童洲找王泽打了一架,对春喜说,我两拳就把他打趴下了,小白脸,中看不中用……

没等童洲说完,春喜摔了电话。

童洲从小就爱惹事,小时候在院里打架出名,但春喜万万想不到,这次童洲会在这件事上犯浑……越想越气,更担心童洲下手不知轻重,怕王泽受伤。

春喜把电话捡起来拨了王泽的电话。

好半天王泽才接,说在职工医院。

春喜挂了电话朝职工医院跑,在外科病房看到王泽。王泽看上去有些狼狈,西装撕裂了几处,脸色苍白,额头有擦伤,涂了碘酒,胳膊无力地垂在那里。

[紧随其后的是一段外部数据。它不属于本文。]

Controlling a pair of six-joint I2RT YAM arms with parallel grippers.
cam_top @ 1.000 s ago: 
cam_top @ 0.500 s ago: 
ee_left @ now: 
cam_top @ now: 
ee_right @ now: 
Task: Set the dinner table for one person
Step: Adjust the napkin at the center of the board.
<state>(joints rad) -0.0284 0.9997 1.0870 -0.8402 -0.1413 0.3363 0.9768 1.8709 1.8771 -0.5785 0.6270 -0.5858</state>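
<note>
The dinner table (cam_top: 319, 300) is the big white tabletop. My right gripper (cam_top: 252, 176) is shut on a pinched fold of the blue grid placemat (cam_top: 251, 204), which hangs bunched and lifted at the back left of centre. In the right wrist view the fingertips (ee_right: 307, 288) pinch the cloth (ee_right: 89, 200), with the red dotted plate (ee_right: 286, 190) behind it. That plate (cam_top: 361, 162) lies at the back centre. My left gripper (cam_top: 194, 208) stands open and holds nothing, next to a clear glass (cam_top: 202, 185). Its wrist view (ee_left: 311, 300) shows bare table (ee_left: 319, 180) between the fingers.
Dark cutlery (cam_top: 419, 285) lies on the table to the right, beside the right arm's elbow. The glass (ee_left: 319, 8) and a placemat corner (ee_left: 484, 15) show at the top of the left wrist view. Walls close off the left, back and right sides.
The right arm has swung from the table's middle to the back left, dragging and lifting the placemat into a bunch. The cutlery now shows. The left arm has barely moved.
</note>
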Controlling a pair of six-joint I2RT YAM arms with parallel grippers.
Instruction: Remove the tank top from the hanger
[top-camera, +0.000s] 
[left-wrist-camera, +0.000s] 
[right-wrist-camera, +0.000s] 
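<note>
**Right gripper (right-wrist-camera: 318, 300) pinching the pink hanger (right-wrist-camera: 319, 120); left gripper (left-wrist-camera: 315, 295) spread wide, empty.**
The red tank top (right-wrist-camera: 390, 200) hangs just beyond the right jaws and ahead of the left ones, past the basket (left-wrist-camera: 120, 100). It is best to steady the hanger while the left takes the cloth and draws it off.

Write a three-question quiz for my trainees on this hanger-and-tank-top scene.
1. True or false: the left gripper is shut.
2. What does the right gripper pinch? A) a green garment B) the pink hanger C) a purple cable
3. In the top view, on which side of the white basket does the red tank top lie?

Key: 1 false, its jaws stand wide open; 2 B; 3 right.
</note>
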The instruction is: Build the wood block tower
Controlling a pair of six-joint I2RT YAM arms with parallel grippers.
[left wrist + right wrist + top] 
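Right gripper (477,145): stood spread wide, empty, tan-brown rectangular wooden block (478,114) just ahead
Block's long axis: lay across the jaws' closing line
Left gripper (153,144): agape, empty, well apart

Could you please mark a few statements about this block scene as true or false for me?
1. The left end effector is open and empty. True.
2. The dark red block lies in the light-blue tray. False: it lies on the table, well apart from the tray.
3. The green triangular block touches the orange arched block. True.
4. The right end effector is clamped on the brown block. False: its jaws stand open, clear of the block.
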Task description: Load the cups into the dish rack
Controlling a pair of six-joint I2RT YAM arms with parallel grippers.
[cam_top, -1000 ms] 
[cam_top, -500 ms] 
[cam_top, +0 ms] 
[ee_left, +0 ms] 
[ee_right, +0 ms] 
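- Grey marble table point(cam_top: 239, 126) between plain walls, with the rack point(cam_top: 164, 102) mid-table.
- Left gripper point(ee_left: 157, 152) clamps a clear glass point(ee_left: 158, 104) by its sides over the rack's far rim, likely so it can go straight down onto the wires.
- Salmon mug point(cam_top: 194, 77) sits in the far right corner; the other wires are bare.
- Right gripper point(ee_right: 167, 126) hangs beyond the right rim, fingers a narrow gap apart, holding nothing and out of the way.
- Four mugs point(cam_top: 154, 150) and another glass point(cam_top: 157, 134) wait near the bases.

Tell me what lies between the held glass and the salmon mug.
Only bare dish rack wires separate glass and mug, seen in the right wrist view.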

春喜有些心疼,但忽然不知道该说什么,她不知怎么安慰王泽,也不知该怎么跟他解释童洲。童洲叫她姐,但他其实不是她的谁。

春喜靠近王泽,小声问,还疼吗?

王泽看了春喜一眼,那一眼,没有春喜熟悉的温和,更没有两人单独相处时的柔情,眉头皱起来,春喜,开始我们说好的是不是,何必如此?

口气分明是怨的,王泽竟然怨她了,这让春喜觉得委屈。一起那么长时间,这样的处境,她又何尝怨过他?

只有爱了才会不顾一切

和王泽相识在一年前的秋天,春喜过了试用期,正式进入公司财务部,负责和银行间的业务往来。王泽是有业务关系的银行的信贷主任,三十四五岁,一个男人最好的年纪。春喜第一次见到王泽,没来由地有亲近感。

男女之间,心一动,一切皆动,理智、是非观、道德感全都无济于事。冲动过后自然也会有所醒悟,现实如此坚硬,这段感情朝前走,希望渺茫。但,动了心,醒悟也已来不及,只能对自己说,好吧,我愿意,走多远算多远。

王泽算是个好情人,经济和感情都舍得付出,这样的关系,春喜知足。

彼此也掩饰得够好,是春喜的意思,原本是见不得光的情感,再说,也只是她同王泽的事,于左于右,她都不愿意闹得满城风雨尽人皆知。所以他们在一起一年多,几乎无人知晓。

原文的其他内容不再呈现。